Bij een aanvraag voor het verplaatsen van een bestaande uitweg gelden dezelfde voorwaarden als bij een aanvraag voor het verkrijgen van een eerste uitweg.

 

Nadere voorwaarden hierbij zijn:

  • De te vervallen uitweg moet worden verwijderd en de vrij gekomen ruimte moet worden hersteld naar de originele toestand.
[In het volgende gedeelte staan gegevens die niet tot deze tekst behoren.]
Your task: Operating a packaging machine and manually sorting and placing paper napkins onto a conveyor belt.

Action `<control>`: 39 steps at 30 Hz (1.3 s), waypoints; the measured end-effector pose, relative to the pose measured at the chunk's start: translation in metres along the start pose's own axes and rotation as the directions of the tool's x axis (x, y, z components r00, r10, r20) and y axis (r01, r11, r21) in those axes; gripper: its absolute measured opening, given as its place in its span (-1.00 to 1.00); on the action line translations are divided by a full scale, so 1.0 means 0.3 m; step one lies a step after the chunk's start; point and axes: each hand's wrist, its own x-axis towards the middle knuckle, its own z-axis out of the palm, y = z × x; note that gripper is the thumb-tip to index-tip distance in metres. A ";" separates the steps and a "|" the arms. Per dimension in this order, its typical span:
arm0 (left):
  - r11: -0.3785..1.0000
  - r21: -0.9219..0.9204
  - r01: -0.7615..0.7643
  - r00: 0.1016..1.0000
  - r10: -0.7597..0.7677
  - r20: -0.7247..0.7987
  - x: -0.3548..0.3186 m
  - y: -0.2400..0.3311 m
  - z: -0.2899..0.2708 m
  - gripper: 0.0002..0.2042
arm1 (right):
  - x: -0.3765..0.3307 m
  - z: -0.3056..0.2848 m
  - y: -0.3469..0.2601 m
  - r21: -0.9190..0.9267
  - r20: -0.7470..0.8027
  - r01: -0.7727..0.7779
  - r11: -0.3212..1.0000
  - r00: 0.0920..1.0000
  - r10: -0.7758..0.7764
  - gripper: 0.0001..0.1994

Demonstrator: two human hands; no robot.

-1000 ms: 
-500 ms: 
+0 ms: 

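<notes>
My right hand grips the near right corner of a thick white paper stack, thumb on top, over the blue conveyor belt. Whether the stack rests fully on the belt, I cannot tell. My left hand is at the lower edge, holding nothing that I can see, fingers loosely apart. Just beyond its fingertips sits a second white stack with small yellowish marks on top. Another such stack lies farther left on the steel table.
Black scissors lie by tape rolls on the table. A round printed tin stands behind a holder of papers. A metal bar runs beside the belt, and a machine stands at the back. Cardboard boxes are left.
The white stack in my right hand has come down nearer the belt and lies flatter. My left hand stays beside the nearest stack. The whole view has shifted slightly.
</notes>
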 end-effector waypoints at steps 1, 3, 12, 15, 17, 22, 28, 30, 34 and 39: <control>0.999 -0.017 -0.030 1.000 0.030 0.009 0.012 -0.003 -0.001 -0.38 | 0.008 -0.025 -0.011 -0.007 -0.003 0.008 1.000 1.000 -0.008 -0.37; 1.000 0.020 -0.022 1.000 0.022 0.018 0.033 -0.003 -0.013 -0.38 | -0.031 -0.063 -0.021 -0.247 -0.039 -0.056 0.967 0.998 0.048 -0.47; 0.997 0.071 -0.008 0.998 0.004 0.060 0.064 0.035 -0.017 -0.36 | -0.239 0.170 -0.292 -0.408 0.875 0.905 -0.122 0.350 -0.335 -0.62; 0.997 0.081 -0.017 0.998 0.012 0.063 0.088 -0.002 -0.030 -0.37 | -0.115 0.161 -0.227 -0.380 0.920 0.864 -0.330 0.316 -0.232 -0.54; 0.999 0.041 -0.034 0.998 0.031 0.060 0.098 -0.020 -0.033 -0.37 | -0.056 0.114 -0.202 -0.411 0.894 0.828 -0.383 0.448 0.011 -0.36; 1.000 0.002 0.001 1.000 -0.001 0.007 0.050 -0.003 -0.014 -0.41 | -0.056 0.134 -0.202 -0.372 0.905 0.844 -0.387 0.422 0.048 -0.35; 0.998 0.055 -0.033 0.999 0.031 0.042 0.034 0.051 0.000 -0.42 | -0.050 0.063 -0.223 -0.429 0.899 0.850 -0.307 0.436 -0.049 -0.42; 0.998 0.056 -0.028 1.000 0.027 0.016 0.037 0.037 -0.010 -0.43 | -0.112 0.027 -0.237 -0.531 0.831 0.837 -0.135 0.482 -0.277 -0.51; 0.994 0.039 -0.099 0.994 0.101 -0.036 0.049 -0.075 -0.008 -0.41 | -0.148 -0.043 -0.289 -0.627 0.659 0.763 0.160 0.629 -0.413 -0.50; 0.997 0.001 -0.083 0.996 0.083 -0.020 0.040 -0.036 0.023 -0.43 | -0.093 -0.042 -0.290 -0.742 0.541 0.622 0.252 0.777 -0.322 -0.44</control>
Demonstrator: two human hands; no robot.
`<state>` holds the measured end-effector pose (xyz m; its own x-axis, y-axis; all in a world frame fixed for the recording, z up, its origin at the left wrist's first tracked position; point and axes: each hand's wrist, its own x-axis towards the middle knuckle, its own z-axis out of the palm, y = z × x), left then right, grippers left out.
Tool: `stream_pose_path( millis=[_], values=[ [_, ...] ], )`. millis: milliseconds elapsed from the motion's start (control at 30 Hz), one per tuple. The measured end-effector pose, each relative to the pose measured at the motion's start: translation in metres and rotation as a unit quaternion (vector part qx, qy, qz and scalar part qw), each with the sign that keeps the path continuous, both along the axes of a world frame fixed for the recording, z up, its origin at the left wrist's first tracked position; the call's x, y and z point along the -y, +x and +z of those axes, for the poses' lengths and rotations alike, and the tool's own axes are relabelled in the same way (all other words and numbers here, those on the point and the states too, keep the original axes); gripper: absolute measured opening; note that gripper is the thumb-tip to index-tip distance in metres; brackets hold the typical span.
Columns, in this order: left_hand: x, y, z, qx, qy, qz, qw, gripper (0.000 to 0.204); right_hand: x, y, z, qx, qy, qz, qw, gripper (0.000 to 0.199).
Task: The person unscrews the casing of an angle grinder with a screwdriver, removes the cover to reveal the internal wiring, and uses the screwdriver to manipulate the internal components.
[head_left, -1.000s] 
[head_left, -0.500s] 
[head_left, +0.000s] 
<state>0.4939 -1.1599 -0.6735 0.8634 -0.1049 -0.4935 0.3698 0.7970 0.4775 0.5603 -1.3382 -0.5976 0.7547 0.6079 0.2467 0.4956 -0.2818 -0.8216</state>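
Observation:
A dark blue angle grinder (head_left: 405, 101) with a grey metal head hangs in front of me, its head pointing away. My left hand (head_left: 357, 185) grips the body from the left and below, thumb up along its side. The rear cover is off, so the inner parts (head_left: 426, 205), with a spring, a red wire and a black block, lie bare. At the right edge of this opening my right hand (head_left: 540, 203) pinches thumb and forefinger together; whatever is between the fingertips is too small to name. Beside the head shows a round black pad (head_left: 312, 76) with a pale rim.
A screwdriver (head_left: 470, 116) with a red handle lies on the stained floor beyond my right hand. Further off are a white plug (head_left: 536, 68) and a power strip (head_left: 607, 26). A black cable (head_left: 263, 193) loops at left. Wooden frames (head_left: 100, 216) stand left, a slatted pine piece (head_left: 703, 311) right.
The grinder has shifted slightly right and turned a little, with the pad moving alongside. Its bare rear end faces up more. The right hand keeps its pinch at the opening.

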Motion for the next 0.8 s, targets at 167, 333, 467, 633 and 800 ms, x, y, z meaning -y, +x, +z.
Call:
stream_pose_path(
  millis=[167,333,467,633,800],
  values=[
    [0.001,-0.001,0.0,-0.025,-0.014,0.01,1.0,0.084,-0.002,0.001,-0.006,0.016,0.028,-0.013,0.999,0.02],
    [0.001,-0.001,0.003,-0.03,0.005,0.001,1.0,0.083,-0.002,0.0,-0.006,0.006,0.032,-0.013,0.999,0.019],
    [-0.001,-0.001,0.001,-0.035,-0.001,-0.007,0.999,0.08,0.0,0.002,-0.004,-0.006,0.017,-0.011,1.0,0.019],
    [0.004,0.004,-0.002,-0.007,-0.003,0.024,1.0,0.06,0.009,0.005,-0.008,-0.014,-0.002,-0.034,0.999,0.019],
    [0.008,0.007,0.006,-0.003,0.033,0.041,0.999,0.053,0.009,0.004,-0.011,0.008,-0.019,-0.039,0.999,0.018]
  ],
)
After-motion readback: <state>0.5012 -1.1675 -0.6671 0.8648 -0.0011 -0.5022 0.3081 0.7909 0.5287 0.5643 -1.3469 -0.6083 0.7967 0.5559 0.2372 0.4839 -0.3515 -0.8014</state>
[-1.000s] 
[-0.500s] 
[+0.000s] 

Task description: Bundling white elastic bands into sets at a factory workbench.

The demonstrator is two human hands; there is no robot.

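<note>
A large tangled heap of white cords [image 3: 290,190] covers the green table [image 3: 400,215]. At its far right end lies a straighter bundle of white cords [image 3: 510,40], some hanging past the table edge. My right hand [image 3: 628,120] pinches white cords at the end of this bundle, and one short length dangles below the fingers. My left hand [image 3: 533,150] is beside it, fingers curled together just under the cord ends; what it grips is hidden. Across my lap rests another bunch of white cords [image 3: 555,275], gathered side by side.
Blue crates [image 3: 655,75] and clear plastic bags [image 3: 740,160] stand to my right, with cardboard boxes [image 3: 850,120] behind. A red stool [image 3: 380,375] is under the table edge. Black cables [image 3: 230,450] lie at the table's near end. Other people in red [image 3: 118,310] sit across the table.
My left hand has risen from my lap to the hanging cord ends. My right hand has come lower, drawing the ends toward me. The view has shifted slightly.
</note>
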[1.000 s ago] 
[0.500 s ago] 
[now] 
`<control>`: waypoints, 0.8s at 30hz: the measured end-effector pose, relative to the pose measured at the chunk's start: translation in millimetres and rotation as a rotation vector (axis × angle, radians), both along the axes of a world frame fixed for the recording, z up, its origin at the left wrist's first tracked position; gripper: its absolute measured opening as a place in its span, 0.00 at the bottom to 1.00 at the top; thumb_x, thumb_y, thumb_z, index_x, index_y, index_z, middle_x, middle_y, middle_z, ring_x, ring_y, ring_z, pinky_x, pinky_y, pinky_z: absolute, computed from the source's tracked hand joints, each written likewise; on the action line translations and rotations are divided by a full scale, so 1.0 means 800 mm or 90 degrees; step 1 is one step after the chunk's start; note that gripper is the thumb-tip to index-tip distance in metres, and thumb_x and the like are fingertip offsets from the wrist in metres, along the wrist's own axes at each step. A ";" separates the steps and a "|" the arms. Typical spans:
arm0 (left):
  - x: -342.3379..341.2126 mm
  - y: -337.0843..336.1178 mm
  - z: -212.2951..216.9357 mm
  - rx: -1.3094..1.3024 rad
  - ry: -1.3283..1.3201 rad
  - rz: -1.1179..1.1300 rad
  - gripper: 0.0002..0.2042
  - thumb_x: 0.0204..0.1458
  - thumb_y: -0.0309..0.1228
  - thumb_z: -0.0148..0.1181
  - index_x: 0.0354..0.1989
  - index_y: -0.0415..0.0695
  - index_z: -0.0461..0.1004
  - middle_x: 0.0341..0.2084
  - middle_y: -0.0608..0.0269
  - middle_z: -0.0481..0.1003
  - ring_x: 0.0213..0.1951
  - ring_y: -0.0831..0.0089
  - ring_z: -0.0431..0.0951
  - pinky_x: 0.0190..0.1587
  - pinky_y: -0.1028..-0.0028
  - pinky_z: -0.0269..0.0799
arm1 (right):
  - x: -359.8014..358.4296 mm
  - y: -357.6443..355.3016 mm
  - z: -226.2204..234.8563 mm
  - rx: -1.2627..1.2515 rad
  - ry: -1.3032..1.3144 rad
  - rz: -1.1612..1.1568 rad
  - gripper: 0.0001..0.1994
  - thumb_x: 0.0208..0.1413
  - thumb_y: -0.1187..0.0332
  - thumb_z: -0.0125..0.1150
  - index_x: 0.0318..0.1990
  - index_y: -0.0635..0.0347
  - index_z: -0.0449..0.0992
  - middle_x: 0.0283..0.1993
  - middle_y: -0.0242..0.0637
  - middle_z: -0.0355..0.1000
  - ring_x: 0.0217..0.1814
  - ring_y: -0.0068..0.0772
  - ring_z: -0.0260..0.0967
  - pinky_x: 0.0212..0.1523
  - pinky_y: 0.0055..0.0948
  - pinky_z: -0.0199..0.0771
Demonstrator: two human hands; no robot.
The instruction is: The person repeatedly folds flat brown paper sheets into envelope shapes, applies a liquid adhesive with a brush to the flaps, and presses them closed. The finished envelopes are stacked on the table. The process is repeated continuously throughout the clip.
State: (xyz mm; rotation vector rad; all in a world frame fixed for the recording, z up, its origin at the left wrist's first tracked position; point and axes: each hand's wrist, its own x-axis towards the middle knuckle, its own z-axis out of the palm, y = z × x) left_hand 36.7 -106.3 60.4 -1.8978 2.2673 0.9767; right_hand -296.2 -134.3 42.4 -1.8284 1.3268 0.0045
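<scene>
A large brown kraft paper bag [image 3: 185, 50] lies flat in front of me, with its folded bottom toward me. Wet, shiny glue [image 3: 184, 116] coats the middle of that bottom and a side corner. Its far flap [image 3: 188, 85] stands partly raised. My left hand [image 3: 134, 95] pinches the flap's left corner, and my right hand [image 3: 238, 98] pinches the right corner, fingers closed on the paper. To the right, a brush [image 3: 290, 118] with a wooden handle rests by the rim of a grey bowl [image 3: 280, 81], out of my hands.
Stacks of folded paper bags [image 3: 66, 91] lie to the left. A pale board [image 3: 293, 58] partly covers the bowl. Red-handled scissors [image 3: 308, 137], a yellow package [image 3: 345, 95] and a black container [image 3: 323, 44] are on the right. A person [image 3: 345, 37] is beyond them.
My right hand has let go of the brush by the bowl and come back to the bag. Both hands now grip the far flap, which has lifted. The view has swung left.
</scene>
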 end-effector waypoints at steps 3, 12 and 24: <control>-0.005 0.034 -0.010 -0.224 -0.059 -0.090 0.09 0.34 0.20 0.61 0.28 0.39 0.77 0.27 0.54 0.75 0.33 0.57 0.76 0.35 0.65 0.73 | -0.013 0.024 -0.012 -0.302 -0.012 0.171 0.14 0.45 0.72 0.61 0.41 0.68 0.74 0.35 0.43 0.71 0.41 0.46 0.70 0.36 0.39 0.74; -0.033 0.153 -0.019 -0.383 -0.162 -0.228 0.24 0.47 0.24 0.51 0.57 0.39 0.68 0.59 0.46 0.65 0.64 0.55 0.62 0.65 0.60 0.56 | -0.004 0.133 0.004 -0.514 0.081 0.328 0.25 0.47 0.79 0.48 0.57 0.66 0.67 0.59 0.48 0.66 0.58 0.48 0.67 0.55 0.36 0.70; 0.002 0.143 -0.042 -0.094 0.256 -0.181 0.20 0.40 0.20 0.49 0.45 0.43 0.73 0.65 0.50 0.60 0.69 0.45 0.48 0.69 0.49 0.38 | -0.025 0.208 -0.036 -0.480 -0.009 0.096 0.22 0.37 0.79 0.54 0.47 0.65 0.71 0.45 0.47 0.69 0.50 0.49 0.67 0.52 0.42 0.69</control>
  • De kosten voor dit herstel zijn voor rekening van de aanvrager.

Afwijkingsbevoegdheid

 

Het college van burgemeester en wethouders handelt overeenkomst de beleidsregel, tenzij dat voor een of meer belanghebbenden gevolgen zou hebben die wegens bijzondere omstandigheden onevenredig zijn in verhouding tot de met de beleidsregel te dienen doelen. De juridische grondslag voor deze inherente afwijkingsbevoegdheid van vastgestelde beleidsregels is te vinden in artikel 4:84 van de Algemene wet bestuursrecht.

 

5.2. Verstrekking/weigering van de uitwegvergunning

Procedure aanvraag uitwegvergunning

 

De procedure aanvraag uitwegvergunning is geregeld in de Omgevingswet (Ow). Hiervan mag niet worden afgeweken.

 

Bij de juridische toets zal worden gekeken naar zaken zoals de weigeringsgronden genoemd in de APV en zoals nader uitgewerkt in deze beleidsregels.

 

Indien een vergunning wordt geweigerd, zal het besluit gemotiveerd worden. Een vergunning zal worden geweigerd indien dat een logisch gevolg is van hetgeen is neergelegd in deze beleidsregels en tevens niet is gebleken van zodanig bijzondere omstandigheden dat in het specifieke geval van deze beleidsregels kan worden afgeweken. Dergelijke bijzondere omstandigheden zullen in beginsel door aanvrager zelf aangetoond en onderbouwd dienen te worden.

 

5.3 Aanleg

Aanleg mag niet eerder plaatsvinden dan dat de vergunning is verleend. De uitweg wordt in beginsel aangelegd door of in opdracht van de gemeente. Indien de uitweg wordt aangelegd door de aanvrager, gebeurt dit onder toezicht van de gemeente volgens door de gemeente nader te stellen eisen.

 

5.4 Financiële aspecten

Alle met de aanleg samenhangende kosten (waaronder ook bijv. kosten verband houdend met verplaatsing straatmeubilair, kap van bomen, aanpassing groen en/of leidingwerk), alsmede de leges voor behandeling van de vergunningaanvraag komen voor rekening van aanvrager.

 

5.5 Inwerkingtreding beleidsregels

De beleidsregel treedt in werking na bekendmaking.

 

5.6 Aanhalen beleidsregels

Deze beleidsregel kan worden aangehaald als: “Beleidsregel uitwegvergunningen gemeente Valkenswaard 2024”.